What the exercise asks: List all lines of the data that include the string "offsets".

[Dataset entries]
● ● ● ● ● ● ●
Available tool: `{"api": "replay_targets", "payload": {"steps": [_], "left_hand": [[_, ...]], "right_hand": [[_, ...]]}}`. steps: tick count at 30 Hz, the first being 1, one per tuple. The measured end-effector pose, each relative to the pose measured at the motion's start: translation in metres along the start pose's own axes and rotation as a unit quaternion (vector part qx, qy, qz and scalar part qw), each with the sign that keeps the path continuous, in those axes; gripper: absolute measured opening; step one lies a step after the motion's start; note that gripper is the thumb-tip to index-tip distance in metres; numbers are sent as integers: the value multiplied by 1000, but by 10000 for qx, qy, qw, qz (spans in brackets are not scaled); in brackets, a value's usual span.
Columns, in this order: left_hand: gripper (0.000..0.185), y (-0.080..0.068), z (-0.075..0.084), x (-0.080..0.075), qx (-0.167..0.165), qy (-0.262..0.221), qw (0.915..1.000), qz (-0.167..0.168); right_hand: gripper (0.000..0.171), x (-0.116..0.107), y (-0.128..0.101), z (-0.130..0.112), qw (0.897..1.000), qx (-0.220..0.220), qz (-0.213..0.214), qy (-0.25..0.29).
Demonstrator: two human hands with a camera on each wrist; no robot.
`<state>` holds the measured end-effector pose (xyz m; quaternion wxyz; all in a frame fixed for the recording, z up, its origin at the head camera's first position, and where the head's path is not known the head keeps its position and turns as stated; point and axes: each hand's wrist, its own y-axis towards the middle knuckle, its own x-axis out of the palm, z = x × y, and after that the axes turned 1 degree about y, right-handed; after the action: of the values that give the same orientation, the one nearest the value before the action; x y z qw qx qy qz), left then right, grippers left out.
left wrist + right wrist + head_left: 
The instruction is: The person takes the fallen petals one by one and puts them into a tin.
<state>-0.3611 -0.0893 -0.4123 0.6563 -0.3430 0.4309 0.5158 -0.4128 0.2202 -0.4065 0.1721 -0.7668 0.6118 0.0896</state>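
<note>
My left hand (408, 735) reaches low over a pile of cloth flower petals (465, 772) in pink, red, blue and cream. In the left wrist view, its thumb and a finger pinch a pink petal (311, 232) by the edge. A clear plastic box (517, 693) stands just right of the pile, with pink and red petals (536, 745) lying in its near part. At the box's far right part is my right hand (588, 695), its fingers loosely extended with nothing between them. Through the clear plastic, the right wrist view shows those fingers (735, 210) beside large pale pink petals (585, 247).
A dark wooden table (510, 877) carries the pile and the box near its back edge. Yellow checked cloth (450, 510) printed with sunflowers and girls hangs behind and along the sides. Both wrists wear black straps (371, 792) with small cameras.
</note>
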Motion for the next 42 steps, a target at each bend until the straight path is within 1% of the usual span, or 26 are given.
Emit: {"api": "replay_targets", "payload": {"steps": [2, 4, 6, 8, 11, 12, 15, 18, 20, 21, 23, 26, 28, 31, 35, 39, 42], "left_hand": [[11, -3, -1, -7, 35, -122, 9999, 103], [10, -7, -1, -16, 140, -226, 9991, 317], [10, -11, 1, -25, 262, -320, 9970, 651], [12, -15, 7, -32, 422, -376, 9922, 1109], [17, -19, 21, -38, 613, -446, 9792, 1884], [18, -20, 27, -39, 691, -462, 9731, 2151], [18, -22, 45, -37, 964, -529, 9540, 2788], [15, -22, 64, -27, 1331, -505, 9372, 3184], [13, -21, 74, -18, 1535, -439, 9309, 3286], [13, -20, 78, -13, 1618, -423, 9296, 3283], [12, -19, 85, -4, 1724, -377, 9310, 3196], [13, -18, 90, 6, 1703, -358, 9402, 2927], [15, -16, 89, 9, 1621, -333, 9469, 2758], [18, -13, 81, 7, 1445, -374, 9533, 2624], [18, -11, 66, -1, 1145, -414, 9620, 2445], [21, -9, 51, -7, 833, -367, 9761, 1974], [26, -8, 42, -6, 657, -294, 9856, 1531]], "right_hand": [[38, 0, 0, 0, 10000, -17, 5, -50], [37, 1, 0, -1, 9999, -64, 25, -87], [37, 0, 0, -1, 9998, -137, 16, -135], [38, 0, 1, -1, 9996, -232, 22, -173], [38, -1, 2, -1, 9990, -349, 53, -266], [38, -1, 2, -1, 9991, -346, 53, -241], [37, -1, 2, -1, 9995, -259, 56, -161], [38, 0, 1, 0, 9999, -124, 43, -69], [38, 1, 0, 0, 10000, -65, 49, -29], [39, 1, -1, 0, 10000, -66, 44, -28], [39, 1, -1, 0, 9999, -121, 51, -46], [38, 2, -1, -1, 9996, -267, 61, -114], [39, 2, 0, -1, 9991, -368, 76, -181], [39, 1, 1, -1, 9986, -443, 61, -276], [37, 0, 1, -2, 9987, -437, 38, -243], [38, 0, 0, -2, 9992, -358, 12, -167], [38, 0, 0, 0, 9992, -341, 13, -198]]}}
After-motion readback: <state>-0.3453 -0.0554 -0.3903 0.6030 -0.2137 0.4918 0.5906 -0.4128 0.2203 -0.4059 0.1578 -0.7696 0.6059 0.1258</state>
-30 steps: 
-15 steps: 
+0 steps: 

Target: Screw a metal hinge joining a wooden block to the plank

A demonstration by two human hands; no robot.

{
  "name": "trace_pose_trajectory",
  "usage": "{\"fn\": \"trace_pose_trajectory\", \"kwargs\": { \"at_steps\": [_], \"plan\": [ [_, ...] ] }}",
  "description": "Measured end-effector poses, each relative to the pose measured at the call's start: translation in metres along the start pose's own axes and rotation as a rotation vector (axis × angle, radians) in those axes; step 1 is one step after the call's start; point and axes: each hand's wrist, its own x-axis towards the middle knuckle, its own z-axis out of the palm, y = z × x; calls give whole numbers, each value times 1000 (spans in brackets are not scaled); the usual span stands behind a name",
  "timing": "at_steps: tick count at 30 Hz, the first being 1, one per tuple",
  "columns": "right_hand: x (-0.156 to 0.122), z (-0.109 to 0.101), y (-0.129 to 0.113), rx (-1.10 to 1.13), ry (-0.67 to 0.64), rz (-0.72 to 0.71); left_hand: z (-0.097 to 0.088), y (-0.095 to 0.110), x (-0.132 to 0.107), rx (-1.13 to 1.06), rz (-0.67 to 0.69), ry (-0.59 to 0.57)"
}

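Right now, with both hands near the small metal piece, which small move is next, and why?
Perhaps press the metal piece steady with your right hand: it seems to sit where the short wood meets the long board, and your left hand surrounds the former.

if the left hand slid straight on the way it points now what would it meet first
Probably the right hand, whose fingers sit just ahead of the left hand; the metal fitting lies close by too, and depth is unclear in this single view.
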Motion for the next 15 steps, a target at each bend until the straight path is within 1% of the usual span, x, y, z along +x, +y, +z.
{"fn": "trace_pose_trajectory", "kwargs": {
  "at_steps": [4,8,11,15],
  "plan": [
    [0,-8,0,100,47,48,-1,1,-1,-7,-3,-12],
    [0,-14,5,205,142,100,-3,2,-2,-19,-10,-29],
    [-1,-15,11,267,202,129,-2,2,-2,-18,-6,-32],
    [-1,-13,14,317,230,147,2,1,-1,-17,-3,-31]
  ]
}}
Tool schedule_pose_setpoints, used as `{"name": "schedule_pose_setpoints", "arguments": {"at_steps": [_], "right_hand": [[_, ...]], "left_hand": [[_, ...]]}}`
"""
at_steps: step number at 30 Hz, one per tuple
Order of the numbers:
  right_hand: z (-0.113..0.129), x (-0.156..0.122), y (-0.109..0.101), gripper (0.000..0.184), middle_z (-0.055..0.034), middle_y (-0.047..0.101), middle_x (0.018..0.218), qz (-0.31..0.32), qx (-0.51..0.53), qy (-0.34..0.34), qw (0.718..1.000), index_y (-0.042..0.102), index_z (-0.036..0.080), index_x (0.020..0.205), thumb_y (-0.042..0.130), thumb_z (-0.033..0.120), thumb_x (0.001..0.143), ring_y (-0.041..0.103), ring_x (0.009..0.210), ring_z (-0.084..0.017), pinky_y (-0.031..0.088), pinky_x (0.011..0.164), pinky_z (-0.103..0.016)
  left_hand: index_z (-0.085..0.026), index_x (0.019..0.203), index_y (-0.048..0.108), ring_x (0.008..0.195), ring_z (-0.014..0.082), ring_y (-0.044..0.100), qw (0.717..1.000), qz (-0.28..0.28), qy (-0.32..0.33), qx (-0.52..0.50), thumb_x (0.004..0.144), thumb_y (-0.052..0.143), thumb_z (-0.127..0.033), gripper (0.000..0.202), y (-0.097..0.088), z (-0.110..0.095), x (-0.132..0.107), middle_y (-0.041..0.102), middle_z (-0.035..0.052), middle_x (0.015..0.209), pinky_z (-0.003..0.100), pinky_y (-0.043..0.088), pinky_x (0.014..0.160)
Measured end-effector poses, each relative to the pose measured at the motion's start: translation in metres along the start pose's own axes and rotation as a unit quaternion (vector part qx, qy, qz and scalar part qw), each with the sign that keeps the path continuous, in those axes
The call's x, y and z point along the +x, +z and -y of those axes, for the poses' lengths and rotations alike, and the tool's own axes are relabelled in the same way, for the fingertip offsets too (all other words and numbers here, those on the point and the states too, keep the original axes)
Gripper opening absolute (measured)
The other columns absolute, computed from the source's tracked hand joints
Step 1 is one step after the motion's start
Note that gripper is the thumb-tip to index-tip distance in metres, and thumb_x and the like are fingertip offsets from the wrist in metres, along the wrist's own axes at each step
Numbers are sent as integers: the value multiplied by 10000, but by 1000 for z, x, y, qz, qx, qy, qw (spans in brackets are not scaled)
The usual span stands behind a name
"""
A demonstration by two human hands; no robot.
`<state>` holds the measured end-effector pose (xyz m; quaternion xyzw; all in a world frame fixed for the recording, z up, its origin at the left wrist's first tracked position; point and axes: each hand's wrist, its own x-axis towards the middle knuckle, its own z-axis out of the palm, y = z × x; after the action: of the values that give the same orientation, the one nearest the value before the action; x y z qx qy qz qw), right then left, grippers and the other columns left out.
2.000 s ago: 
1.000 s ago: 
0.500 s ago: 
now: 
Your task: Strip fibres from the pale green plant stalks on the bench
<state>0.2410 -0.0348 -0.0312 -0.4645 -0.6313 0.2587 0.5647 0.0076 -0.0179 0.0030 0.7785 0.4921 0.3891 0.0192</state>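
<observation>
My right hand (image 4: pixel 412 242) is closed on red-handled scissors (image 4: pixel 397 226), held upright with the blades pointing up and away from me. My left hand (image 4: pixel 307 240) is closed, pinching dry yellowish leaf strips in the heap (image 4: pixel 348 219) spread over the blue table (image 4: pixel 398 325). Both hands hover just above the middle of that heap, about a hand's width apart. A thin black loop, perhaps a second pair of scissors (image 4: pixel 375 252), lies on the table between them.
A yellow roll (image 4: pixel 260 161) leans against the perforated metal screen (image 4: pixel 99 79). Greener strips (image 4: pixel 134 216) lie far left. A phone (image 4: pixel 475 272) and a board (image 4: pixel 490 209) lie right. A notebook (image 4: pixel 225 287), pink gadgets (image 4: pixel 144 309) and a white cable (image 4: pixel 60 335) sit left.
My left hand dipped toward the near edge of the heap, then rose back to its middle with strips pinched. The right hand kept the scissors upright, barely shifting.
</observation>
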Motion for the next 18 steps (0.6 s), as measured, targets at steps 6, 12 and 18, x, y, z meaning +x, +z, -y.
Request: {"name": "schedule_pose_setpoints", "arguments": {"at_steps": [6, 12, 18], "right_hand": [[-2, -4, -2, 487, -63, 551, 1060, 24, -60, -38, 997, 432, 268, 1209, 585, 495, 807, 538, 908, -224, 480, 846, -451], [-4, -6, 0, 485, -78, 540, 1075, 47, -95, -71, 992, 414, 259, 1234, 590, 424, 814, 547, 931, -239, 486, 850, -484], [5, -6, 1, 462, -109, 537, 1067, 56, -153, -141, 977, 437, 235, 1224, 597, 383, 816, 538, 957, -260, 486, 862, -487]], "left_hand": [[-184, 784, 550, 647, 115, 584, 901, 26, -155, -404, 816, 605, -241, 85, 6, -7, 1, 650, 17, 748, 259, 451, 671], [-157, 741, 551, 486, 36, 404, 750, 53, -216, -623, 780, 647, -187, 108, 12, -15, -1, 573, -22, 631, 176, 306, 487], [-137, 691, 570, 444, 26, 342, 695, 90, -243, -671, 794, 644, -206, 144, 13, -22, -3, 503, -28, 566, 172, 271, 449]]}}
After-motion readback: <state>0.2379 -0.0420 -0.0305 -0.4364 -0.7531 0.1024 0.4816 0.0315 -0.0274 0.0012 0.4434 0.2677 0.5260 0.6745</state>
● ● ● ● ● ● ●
Output of the exercise:
The call's x, y and z point along the +x, +z and -y of those axes, for the poses' lengths and rotations alike, and the tool's own axes are relabelled in the same way, for the fingertip offsets too (all other words and numbers here, those on the point and the states too, keep the original axes)
Note that gripper is the thumb-tip to index-tip distance in metres, and thumb_x and the like are fingertip offsets from the wrist in metres, along the wrist's own axes at each step

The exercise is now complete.